Repeat precisely the span of lines below that opens with the line containing "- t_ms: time" and closes with the line containing "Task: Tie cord", both included.

──────── PROVIDED MATERIAL

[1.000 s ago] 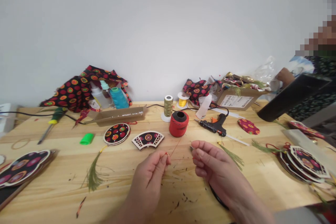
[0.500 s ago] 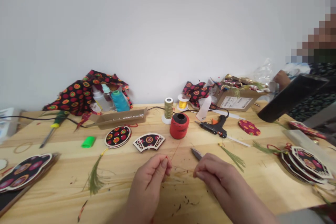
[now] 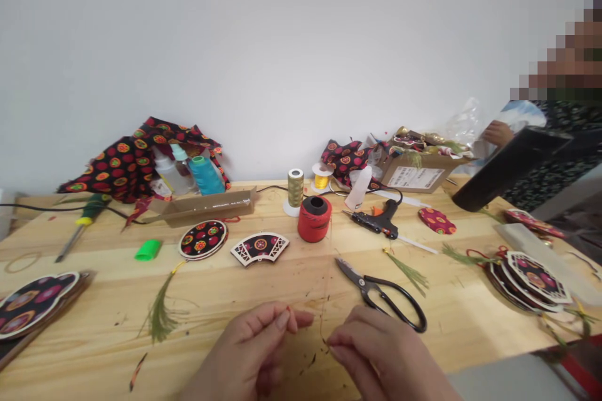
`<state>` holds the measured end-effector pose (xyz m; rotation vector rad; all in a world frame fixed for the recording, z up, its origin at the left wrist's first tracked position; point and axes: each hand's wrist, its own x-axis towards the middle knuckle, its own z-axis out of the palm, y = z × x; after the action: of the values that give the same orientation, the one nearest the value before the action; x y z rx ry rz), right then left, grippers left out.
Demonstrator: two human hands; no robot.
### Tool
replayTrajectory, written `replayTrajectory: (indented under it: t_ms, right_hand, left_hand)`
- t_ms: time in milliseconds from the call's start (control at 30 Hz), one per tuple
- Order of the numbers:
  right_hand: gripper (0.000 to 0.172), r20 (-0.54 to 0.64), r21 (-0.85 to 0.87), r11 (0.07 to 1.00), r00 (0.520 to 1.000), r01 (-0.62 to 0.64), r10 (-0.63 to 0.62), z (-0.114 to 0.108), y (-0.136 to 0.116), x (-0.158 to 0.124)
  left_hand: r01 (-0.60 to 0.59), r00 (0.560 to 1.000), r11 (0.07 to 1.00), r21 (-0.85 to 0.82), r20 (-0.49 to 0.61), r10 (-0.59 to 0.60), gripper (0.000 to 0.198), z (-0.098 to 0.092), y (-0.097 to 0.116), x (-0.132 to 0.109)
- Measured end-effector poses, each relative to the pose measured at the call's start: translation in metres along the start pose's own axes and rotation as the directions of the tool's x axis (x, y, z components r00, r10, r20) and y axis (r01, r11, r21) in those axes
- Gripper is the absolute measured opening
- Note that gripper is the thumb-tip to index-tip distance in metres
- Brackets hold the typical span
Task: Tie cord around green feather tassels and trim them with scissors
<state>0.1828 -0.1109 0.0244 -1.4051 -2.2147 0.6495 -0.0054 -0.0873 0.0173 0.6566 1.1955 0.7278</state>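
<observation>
My left hand (image 3: 256, 344) is closed in a pinch at the front of the table, with a tiny bit of red thread showing at the fingertips. My right hand (image 3: 376, 348) pinches beside it, a thin reddish thread at its fingertips. That thread seems to run up to the red thread spool (image 3: 313, 220). Black-handled scissors (image 3: 376, 291) lie just beyond my right hand, touched by neither hand. A fan-shaped ornament (image 3: 260, 247) with a patterned cloth centre and a round ornament (image 3: 203, 239) with a green tassel (image 3: 162, 307) rest farther back.
At the back stand a green thread spool (image 3: 295, 189), a glue gun (image 3: 376, 220) and a cardboard box (image 3: 416, 172). Stacked ornaments (image 3: 536, 279) lie at right, a screwdriver (image 3: 75, 232) and green cap (image 3: 148, 249) at left. Another person's hand (image 3: 498, 133) is beyond the black tube (image 3: 508, 169).
Both hands have come down toward me, the right one also moving left, so the scissors now show whole. The camera view has shifted slightly. The other person's hand has moved a little.
</observation>
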Motion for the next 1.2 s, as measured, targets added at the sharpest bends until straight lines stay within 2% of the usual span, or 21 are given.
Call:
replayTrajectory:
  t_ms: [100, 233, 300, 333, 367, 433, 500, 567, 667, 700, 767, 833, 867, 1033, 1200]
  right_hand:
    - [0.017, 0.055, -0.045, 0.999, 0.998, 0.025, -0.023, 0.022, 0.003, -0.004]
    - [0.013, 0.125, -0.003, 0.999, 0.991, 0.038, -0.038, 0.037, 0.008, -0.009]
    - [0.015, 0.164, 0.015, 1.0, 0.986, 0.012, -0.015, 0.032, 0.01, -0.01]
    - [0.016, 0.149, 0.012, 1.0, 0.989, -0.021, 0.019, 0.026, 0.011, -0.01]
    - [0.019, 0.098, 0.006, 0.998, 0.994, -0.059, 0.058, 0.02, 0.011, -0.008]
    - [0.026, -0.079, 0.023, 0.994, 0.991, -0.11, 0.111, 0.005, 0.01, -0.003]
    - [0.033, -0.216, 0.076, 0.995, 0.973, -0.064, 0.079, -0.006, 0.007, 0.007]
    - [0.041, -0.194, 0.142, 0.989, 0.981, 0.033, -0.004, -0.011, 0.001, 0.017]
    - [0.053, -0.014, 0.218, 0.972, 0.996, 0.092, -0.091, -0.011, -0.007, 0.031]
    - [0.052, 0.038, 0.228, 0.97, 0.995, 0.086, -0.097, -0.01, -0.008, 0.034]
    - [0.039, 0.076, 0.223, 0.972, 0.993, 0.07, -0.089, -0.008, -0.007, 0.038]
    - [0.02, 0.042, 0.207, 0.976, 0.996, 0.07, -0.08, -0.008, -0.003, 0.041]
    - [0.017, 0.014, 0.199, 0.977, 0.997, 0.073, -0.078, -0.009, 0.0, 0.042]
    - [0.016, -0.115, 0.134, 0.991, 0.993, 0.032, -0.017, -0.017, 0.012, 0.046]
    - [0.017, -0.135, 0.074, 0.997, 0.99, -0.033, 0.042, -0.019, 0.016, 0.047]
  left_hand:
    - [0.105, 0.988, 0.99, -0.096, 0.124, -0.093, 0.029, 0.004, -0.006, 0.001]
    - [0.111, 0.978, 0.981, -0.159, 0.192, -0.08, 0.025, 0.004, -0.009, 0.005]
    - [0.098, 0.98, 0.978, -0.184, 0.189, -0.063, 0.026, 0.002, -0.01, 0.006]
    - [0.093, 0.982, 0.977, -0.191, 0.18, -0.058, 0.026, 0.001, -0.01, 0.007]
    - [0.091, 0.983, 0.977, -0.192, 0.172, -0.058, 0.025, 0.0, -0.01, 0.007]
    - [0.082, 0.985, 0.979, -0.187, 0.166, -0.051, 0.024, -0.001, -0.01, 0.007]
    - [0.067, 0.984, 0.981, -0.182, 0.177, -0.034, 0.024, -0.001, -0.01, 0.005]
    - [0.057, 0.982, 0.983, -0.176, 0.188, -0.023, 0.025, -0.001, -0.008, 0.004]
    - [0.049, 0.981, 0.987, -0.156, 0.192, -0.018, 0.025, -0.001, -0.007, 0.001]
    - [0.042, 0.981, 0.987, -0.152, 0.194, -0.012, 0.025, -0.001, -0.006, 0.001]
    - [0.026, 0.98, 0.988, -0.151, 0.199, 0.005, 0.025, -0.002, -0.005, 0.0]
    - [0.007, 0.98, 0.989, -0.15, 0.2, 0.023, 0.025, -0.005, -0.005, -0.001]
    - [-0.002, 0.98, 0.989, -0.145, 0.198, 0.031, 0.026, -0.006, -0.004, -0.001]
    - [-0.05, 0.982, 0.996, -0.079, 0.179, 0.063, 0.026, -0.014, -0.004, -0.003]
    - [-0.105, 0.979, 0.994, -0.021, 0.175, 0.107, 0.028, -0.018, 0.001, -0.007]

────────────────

RESPONSE TO THIS TASK:
- t_ms: time in milliseconds from the call's start (control at 30 Hz), one per tuple
- Order of the numbers:
  right_hand: gripper (0.000 to 0.172), r20 (-0.54 to 0.64), r21 (-0.85 to 0.87), r11 (0.07 to 1.00), r00 (0.520 to 1.000), r01 (-0.62 to 0.64), r10 (-0.63 to 0.62), z (-0.114 to 0.108), y (-0.136 to 0.116), x (-0.158 to 0.124)
  left_hand: r01 (-0.60 to 0.59), r00 (0.560 to 1.000), r11 (0.07 to 1.00), r21 (-0.85 to 0.82), r20 (-0.49 to 0.61), r10 (-0.59 to 0.60), gripper (0.000 to 0.198), z (-0.098 to 0.092), y (-0.097 to 0.116), x (-0.132 to 0.109)
- Measured end-effector poses, each relative to the pose measured at the call's start: translation in metres along the start pose's own axes and rotation as the directions of the tool's x axis (x, y, z components r00, r10, r20) and y axis (r01, r11, r21) in those axes
- Gripper is the absolute measured opening
- Note that gripper is the thumb-tip to index-tip distance in metres
- Brackets hold the typical span
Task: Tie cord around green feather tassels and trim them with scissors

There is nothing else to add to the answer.